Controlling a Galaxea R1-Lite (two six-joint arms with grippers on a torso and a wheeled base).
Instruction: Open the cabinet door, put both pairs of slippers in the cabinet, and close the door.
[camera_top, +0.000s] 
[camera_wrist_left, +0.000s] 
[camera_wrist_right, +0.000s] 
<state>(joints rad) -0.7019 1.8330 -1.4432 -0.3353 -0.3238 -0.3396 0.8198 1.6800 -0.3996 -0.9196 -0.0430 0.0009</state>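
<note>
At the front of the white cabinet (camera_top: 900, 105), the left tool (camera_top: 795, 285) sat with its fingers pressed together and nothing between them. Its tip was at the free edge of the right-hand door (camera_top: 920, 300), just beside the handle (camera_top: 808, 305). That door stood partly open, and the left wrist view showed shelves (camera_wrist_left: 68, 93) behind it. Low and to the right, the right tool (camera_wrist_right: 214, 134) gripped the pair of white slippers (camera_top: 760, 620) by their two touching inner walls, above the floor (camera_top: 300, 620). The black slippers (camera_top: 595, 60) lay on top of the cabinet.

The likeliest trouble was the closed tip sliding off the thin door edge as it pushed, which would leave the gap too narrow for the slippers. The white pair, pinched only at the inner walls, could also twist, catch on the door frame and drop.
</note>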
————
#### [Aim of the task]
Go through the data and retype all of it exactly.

#### [Written response]
Controlling a Galaxea R1-Lite (two six-joint arms with grippers on a torso and a wheeled base).
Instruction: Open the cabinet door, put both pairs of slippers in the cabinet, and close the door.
[camera_top, +0.000s] 
[camera_wrist_left, +0.000s] 
[camera_wrist_right, +0.000s] 
<state>(joints rad) -0.7019 1.8330 -1.4432 -0.3353 -0.3238 -0.3396 0.8198 1.6800 -0.3996 -0.9196 -0.0430 0.0009</state>
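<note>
At the front of the white cabinet (camera_top: 900, 105), the left tool (camera_top: 795, 285) sat with its fingers pressed together and nothing between them. Its tip was at the free edge of the right-hand door (camera_top: 920, 300), just beside the handle (camera_top: 808, 305). That door stood partly open, and the left wrist view showed shelves (camera_wrist_left: 68, 93) behind it. Low and to the right, the right tool (camera_wrist_right: 214, 134) gripped the pair of white slippers (camera_top: 760, 620) by their two touching inner walls, above the floor (camera_top: 300, 620). The black slippers (camera_top: 595, 60) lay on top of the cabinet.

The likeliest trouble was the closed tip sliding off the thin door edge as it pushed, which would leave the gap too narrow for the slippers. The white pair, pinched only at the inner walls, could also twist, catch on the door frame and drop.
</note>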

This answer is complete.